WHAT THIS TASK INVOLVES.
The data that follows is to be copied exactly, with each image removed.

==== INFORMATION SUPPLIED ====

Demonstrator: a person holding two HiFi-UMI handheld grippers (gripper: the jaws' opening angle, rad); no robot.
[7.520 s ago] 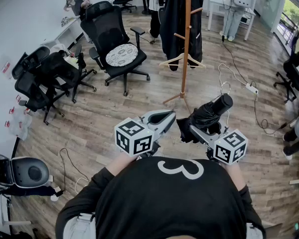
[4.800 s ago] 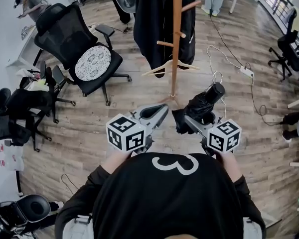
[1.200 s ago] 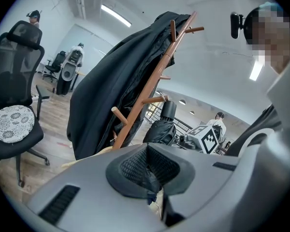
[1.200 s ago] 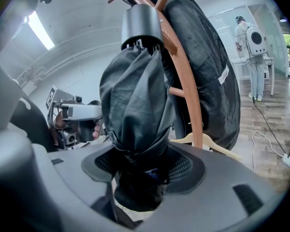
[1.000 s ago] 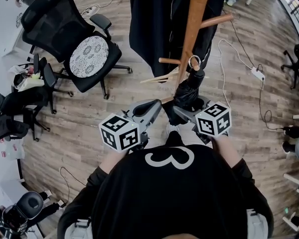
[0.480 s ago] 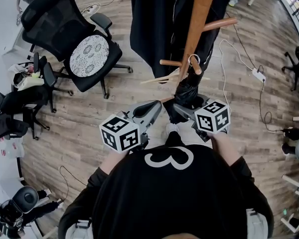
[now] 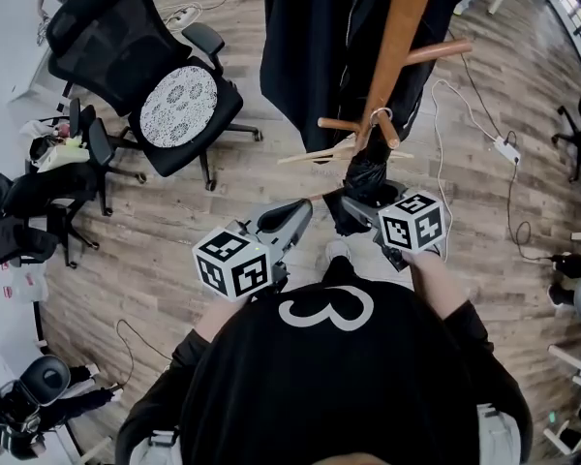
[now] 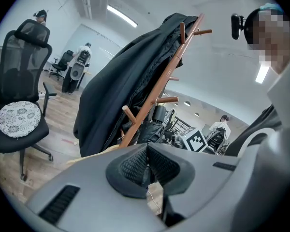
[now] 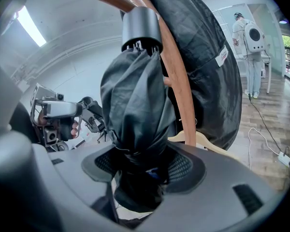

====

FINISHED TASK.
Demonstrator: a person holding two HiFi-UMI handheld grippers (gripper: the jaws' opening angle, rad); no robot.
[7.520 s ago] 
[4.800 s ago] 
[1.200 s ago] 
[1.200 s ago] 
[1.000 s ago] 
[0.480 s ago] 
[now] 
[now] 
[now] 

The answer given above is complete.